FC Barcelona podchodziła do meczu z Bayernem Monachium już bez jakichkolwiek szans na grę w fazie pucharowej Ligi Mistrzów. Bawarczycy byli jednak bezlitośni. Obnażyli wszelkie słabości „Blaugrany”. Wygrali 3:0 i przypieczętowali zwycięstwo w grupie. Robert Lewandowski nie był w stanie popchnąć zespołu do przodu. Media w Niemczech nie zostawiły na nim suchej nitki.
„Lewandowski się przeliczył”
Niemiecki Sky Sports nie oszczędza polskiego napastnika i FC Barcelony. Przypomina, że Lewandowski wystąpi w Lidze Europy pierwszy oraz od 2010 r., kiedy grał w barwach Borussii Dortmund.
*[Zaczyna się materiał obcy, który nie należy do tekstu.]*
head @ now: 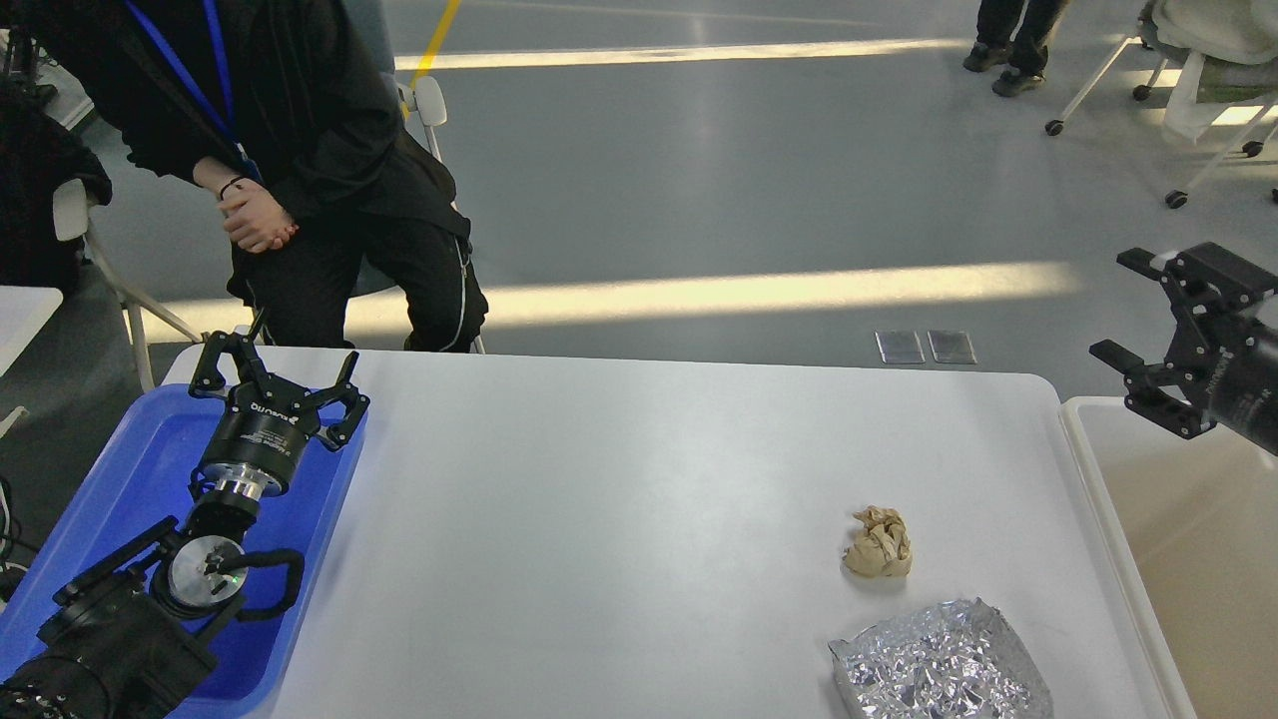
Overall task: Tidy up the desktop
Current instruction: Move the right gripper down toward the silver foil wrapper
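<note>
Below and well to the left of the right gripper (pixel 1148 325), on the near-right part of the desktop (pixel 619 499), lie a crumpled beige paper wad (pixel 879 544) and, just nearer the viewer, a crushed foil tray (pixel 939 671); the two are close but not touching. The right gripper hangs above the beige bin (pixel 1188 539) beside the desktop's right edge, its two fingers spread wide and holding nothing. The left gripper (pixel 275 371), likewise spread and empty, hovers over the blue tray (pixel 150 449) at the desktop's left end, well apart from both pieces of litter. Step in hand, by judgement: between pickups, with two items left to clear. The next move calls for the right gripper to travel left and down over the paper wad, fingers straddling it, then close gently, since crumpled paper yields and may slip from a shallow pinch.
</note>
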### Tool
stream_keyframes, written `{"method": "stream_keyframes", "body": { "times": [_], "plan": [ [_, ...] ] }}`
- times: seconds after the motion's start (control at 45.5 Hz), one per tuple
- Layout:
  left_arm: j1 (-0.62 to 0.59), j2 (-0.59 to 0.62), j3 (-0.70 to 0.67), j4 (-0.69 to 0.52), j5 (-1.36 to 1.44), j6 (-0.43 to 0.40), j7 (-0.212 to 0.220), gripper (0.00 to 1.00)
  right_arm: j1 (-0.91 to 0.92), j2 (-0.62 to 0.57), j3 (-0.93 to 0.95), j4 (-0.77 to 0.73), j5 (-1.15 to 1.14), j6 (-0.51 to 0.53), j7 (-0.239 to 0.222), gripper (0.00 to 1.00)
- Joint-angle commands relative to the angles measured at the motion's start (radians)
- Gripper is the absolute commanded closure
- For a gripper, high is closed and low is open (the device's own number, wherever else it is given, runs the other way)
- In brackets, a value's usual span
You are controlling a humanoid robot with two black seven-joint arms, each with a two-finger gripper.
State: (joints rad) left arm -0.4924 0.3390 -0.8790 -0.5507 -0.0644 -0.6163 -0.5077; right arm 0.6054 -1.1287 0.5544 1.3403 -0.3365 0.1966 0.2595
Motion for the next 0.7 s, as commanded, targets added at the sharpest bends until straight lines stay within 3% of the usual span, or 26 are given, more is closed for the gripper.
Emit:
{"method": "stream_keyframes", "body": {
  "times": [0.0,0.329,0.571,0.681],
  "plan": [
    [0.0,0.0,0.0,0.0,0.0,0.0,0.0,0.0,0.031,-0.065,-0.005,0.033,-0.277,0.116,-0.045,0.0],
    [0.0,0.0,0.0,0.0,0.0,0.001,0.0,0.0,0.002,-0.109,-0.016,0.12,-0.872,0.182,-0.037,0.0],
    [0.0,0.0,0.0,0.0,0.0,0.0,0.0,0.0,-0.033,-0.063,-0.125,0.126,-0.967,0.146,-0.02,0.01],
    [0.0,0.0,0.0,0.0,0.0,0.0,0.0,0.0,-0.053,-0.062,-0.183,0.154,-1.015,0.081,-0.02,0.0]
  ]
}}
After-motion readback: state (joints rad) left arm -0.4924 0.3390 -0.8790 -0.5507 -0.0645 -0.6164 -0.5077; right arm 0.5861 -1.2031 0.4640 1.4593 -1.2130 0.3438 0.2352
„To sportowe fiasko dla klubu, kreuje się na jednego z faworytów najważniejszych pucharów. Ale Barcelona – mimo wydania latem 150 mln euro na transfery – jest od tego tak samo daleko, jak Lewandowski od swojego wielkiego marzenia: zdobycia Złotej Piłki” – czytamy w tekście Robina Smitha zatytułowanym „Lewandowski się przeliczył”.
Autor felietonu wskazuje, że Polak „nie będzie miał już większych szans” na wygranie plebiscytu Złotej Piłki. Wszystko przez to, w jakiej formie jest Barcelona. „Wątpliwe, że osiągnie to z Barceloną przed wygaśnięciem kontraktu. Ekipa trenera Xaviego jeszcze nie wróciła na poziom prezentowany przez Real Madryt, Manchester City i Bayern Monachium. Nie tylko Lewandowski, ale i Barcelona się przeliczyła” – stwierdza.
„Dzień do zapomnienia dla Lewandowskiego”
Pod takim hasłem stacja Sport 1 opisuje wydarzenia z Camp Nou. Wskazuje, że Lewandowski był praktycznie niewidoczny aż do sytuacji z odwołanym rzutem karnym.
Z kolei „Bild” podkreśla, że to „gorzka porażka z Bayernem” i „to nie był dobry wieczór dla Lewandowskiego”. Wytyka, że Polak nie strzelił gola, a zrobił to jego zmiennik z czasów gry w Monachium, a dziś częściej grający od początku, Eric Maxim Chopuo-Moting. Dodaje też, że peierwsi kibice opuszczali stadion już w przerwie meczu.
„Die Welt” i „Kicker” już łagodniej opisują słabszą postawę Barcelony. W pierwszej z tych gazet czytamy, że „Duma Katalonii” „nie zaprezentowała się wystarczająco dobrze”. Druga zaś opisuje, że FC Barcelona „mogła być przybita wiadomością o tym, że już nie ma szans na awans do fazy pucharowej”. Dodaje, że „Katalończycy nie mieli dobrej okazji na zdobycie bramki przez całe spotkanie”.
FC Barcelona zagra w Lidze Europy drugi sezon z rzędu.